### The data
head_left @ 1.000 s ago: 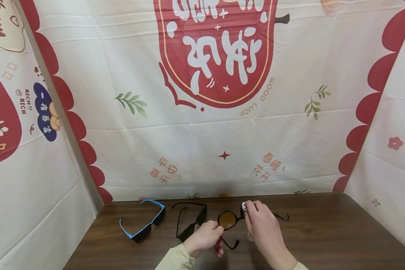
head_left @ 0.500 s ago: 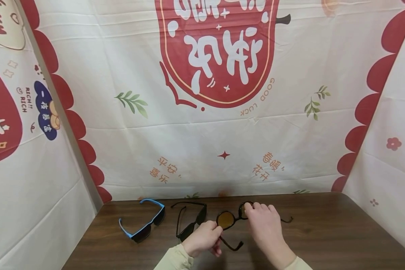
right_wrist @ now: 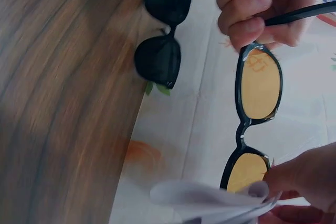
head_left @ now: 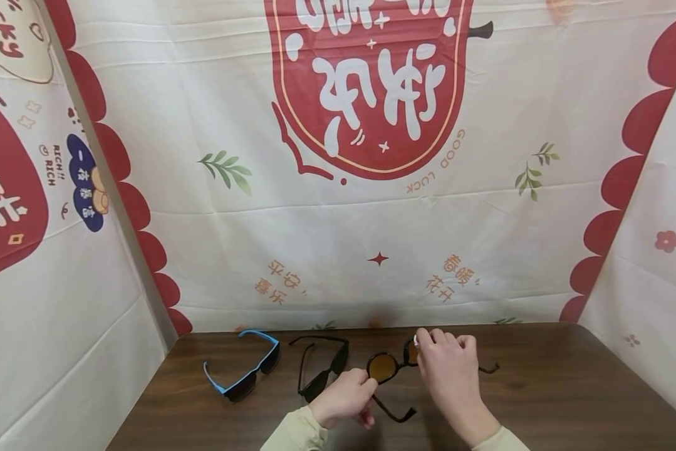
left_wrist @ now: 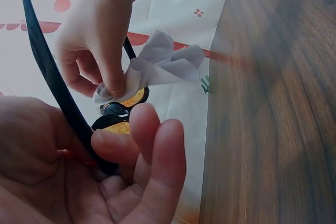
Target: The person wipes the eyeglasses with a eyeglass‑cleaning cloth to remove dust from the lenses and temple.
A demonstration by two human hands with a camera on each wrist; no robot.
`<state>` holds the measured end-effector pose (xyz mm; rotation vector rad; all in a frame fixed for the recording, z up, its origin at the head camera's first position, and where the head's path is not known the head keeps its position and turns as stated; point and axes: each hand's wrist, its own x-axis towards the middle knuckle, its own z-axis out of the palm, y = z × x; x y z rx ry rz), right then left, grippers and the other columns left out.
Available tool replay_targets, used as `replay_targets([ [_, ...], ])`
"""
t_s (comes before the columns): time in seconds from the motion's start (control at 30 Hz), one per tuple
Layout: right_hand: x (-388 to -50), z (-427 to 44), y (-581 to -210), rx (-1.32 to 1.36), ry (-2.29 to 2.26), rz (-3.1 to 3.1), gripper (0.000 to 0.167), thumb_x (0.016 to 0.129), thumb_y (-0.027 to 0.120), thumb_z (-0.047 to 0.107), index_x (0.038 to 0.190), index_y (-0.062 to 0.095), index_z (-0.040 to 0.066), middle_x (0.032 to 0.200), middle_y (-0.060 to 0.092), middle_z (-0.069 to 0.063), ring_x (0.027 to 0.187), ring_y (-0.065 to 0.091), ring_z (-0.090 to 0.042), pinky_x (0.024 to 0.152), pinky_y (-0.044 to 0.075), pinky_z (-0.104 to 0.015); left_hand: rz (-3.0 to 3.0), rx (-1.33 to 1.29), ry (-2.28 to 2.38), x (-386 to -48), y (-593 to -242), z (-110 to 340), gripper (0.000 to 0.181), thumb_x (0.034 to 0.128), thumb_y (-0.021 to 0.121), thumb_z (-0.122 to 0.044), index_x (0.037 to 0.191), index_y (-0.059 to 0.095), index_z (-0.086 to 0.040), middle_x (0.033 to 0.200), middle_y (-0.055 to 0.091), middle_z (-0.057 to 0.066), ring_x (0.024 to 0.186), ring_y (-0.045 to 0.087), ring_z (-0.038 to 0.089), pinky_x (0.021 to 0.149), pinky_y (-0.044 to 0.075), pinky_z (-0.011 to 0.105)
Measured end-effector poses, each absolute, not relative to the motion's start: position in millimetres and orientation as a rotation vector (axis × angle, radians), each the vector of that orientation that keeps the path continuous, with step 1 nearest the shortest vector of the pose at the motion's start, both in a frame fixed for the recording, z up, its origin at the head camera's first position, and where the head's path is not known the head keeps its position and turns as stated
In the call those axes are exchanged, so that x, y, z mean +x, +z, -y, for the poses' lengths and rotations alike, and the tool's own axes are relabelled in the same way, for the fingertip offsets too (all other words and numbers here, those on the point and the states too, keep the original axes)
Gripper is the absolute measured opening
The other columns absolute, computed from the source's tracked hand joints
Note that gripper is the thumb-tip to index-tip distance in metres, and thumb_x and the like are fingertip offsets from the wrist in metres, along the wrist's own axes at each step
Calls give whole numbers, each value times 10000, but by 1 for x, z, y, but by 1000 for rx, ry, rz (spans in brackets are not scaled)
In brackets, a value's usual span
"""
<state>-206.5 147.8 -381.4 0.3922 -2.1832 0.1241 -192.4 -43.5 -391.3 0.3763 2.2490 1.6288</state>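
My left hand (head_left: 346,396) grips a pair of black-framed sunglasses (head_left: 383,367) with amber lenses, near the outer corner of one lens. Its fingers are curled at the hinge, and one temple arm (left_wrist: 50,72) passes across the palm in the left wrist view. My right hand (head_left: 450,369) pinches a whitish cloth (left_wrist: 163,64) against the other lens. Cloth and fingers cover part of that lens (right_wrist: 247,171) in the right wrist view. The sunglasses are held above the table, both temple arms unfolded.
Black sunglasses (head_left: 317,384) lie unfolded on the brown wooden table (head_left: 540,388), just left of my left hand and partly hidden by it. Farther left are blue-armed sunglasses (head_left: 242,387). A printed white cloth backdrop (head_left: 315,244) stands behind the table, with side panels left and right.
My right hand, with the cloth, has shifted slightly rightward and moved over the far lens, which shows more than a second ago. The left hand keeps its grip on the sunglasses.
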Motion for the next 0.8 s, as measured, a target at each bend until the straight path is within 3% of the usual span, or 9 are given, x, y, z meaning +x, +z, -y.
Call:
replay_targets([
  [0.33, -208, -151, -378, 539, 197, 2225, 288, 631, 824, 50, 741, 575, 143, 644, 570, 50, 604, 569, -145, 730, 370, -515, -2286, 386, 1622, -195, -392, 42, 187, 939, 422, -61, 777, 503, -16, 545, 448, 26, 431, 513, 126, 486, 543, 394],
  [0.8, -205, -155, -380, 549, 154, 2412, 326, 657, 784, 67, 660, 488, 204, 595, 495, 119, 577, 538, -120, 661, 389, -487, -2306, 405, 1588, -194, -396, 45, 211, 953, 412, -58, 758, 492, -41, 534, 449, 25, 431, 512, 127, 503, 546, 423],
])
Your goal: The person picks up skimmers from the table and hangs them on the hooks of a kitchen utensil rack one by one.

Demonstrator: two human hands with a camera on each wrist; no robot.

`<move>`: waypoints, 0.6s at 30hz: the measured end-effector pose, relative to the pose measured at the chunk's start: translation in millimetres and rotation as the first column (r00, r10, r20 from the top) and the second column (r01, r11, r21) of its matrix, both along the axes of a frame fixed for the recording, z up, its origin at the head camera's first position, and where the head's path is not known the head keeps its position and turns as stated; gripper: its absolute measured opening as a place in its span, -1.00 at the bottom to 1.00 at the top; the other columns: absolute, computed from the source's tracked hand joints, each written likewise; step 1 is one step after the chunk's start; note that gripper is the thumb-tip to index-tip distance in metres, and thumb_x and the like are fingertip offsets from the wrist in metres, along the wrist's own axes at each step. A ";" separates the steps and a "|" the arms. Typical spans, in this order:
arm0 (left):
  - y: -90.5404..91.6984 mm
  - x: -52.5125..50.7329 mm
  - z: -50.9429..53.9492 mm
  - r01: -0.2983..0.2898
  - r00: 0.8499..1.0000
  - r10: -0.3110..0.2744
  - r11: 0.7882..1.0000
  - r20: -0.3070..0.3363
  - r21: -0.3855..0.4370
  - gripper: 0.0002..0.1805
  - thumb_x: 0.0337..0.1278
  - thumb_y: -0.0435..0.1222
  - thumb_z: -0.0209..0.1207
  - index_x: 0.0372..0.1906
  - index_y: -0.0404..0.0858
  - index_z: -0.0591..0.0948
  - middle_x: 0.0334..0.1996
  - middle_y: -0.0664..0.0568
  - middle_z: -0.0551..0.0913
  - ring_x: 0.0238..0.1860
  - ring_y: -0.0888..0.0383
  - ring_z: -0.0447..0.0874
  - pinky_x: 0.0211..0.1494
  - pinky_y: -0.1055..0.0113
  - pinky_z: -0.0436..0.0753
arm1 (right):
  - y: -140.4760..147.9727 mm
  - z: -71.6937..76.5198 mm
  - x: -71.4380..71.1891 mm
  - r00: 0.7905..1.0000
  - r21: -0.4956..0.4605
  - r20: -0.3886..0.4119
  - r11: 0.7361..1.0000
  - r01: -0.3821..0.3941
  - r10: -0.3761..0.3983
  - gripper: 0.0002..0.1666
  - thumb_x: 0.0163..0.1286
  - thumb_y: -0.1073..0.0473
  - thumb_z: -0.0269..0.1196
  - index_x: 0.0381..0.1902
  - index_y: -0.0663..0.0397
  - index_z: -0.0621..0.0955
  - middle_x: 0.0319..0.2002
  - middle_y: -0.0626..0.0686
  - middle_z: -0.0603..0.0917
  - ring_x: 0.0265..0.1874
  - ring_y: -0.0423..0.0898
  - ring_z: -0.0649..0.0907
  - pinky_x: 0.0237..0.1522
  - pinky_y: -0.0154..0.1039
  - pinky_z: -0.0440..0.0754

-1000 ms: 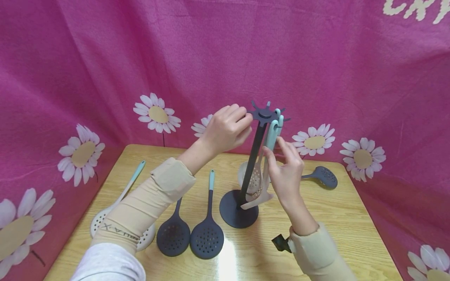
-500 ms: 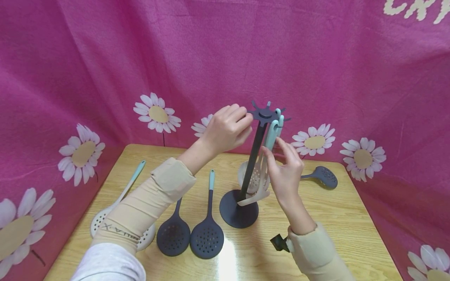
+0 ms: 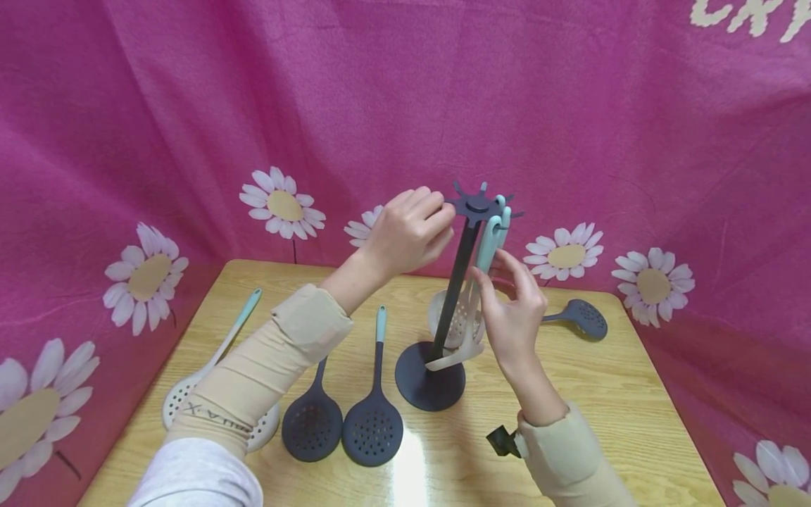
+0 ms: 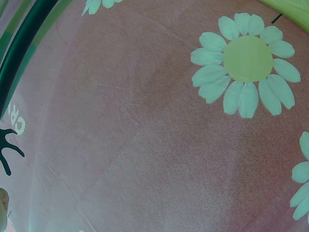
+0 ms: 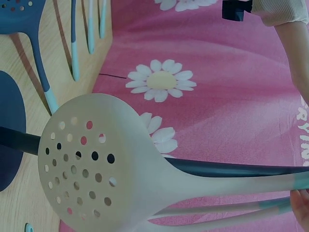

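A black utensil rack (image 3: 429, 391) stands on the table, its round base flat and its pronged top (image 3: 476, 205) at head height of the pole. With curled fingers my left hand (image 3: 408, 229) holds a left prong of that top. Pale skimmers with mint handles hang from the right-hand prongs. My right hand (image 3: 514, 303) has its thumb and fingers on either side of the nearest skimmer's handle (image 3: 488, 243), at its lower end. The right wrist view shows that skimmer's holed head (image 5: 91, 159) close up, with two more pale shafts beside it. In the left wrist view, rack prongs (image 4: 8, 150) edge in.
Two dark skimmers (image 3: 372, 431) lie in front of the rack, left of its base. A pale skimmer (image 3: 218, 352) lies at far left; another is partly under my left forearm. One dark skimmer (image 3: 586, 319) rests at right. A pink flowered cloth (image 3: 355, 91) walls the table (image 3: 608, 422).
The nearest hanging skimmer has turned and swung slightly left, its head now closer to the pole. My right hand has shifted a little, its fingers more spread. My left hand stays put.
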State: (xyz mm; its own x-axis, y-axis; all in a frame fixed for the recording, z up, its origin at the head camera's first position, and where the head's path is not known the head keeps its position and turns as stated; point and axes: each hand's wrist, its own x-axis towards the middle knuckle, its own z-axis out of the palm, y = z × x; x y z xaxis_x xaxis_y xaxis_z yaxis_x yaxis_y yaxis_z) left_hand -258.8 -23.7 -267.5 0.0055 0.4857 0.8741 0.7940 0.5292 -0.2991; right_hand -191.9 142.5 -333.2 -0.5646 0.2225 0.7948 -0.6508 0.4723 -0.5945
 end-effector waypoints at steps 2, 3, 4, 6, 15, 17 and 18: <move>0.3 0.2 0.4 0.003 1.000 -0.003 1.000 -0.002 0.002 -0.94 -0.08 -0.40 0.09 -0.47 -0.36 0.51 -0.58 -0.06 0.42 -0.56 0.05 0.35 -0.53 0.31 0.36 | 1.4 -0.5 1.1 1.000 0.007 0.004 1.000 0.001 -0.001 -0.60 0.04 0.35 0.35 -0.11 0.30 0.59 -0.31 0.15 0.67 -0.35 -0.08 0.65 -0.25 -0.45 0.59; 0.4 0.3 0.6 0.004 1.000 -0.004 1.000 -0.002 0.002 -0.94 -0.08 -0.40 0.09 -0.47 -0.36 0.51 -0.58 -0.06 0.42 -0.56 0.05 0.35 -0.53 0.31 0.36 | 2.2 -0.7 1.6 1.000 0.009 0.003 1.000 0.000 0.000 -0.60 0.05 0.36 0.35 -0.10 0.30 0.59 -0.30 0.15 0.67 -0.33 -0.09 0.65 -0.24 -0.45 0.58; 0.2 0.4 0.9 0.005 1.000 -0.005 1.000 0.000 0.002 -0.94 -0.08 -0.40 0.09 -0.47 -0.36 0.51 -0.58 -0.06 0.43 -0.56 0.05 0.35 -0.53 0.31 0.36 | 2.6 -1.0 2.0 1.000 0.009 -0.004 1.000 -0.004 0.004 -0.61 0.06 0.37 0.34 -0.09 0.31 0.58 -0.30 0.15 0.66 -0.32 -0.09 0.65 -0.23 -0.45 0.58; -0.3 0.6 0.8 0.003 1.000 -0.003 1.000 0.009 0.002 -0.94 -0.07 -0.40 0.09 -0.47 -0.36 0.51 -0.58 -0.07 0.43 -0.55 0.05 0.36 -0.52 0.31 0.37 | 3.7 -1.8 3.1 0.999 0.007 -0.036 1.000 -0.014 0.014 -0.63 0.08 0.41 0.30 -0.09 0.33 0.57 -0.29 0.17 0.65 -0.30 -0.09 0.63 -0.21 -0.44 0.58; -1.6 1.8 -16.7 0.046 0.970 -0.078 0.989 0.231 0.143 -0.85 0.00 -0.48 0.07 -0.26 -0.42 0.52 -0.54 -0.05 0.53 -0.53 0.12 0.39 -0.49 0.37 0.39 | 14.1 -20.6 -3.8 0.940 -0.009 -0.340 1.000 -0.009 0.005 -0.83 0.12 0.45 0.23 -0.30 0.46 0.55 -0.38 0.31 0.57 -0.35 0.00 0.57 -0.20 -0.38 0.53; -2.2 1.4 -25.8 0.050 0.949 -0.110 0.978 0.295 0.204 -0.80 0.01 -0.47 0.07 -0.19 -0.43 0.49 -0.52 -0.05 0.52 -0.50 0.13 0.40 -0.46 0.36 0.40 | 17.1 -28.2 -5.7 0.928 -0.018 -0.373 1.000 0.009 -0.016 -0.84 0.15 0.40 0.22 -0.33 0.46 0.54 -0.40 0.31 0.56 -0.37 0.03 0.55 -0.19 -0.39 0.51; -2.6 0.9 -30.9 0.043 0.939 -0.118 0.972 0.323 0.231 -0.78 0.02 -0.46 0.07 -0.17 -0.42 0.48 -0.51 -0.04 0.50 -0.49 0.13 0.41 -0.46 0.36 0.40 | 18.5 -31.9 -6.3 0.924 -0.023 -0.381 1.000 0.018 -0.026 -0.84 0.16 0.39 0.21 -0.34 0.46 0.53 -0.40 0.31 0.55 -0.37 0.03 0.54 -0.19 -0.39 0.50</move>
State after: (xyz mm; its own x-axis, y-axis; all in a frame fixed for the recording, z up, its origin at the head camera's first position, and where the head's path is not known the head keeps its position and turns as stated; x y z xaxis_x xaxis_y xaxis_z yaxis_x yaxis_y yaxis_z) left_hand -257.9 -26.3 -298.4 -0.2720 0.2936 0.9164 0.8704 0.4812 0.1042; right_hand -198.2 161.0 -365.1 -0.2145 0.2487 0.9445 -0.8197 0.4800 -0.3126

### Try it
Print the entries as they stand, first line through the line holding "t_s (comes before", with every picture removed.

### Your response
head_left @ 1.000 s ago: 
head_left @ 0.500 s ago: 
right_wrist @ now: 
head_left @ now: 
left_wrist @ now: 
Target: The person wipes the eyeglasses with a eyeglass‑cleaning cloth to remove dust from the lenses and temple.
A demonstration by two human hands with a camera on each wrist; no robot.
`<state>` holds the measured end-effector pose (xyz mm; rotation vector rad; all in a frame fixed for the recording, z up, its origin at the head camera's first position, and where the head's path is not known the head keeps its position and turns as stated; point and axes: each hand's wrist, its own x-axis towards the middle knuckle, its own z-axis out of the palm, y = z × x; x y z rx ry rz), right then left, grippers and the other columns left out.
Available tool replay_targets, used as `replay_targets([ [_, ...], ])`
"""
t_s (comes before the columns): time in seconds from the motion's start (control at 30 Hz), one per tuple

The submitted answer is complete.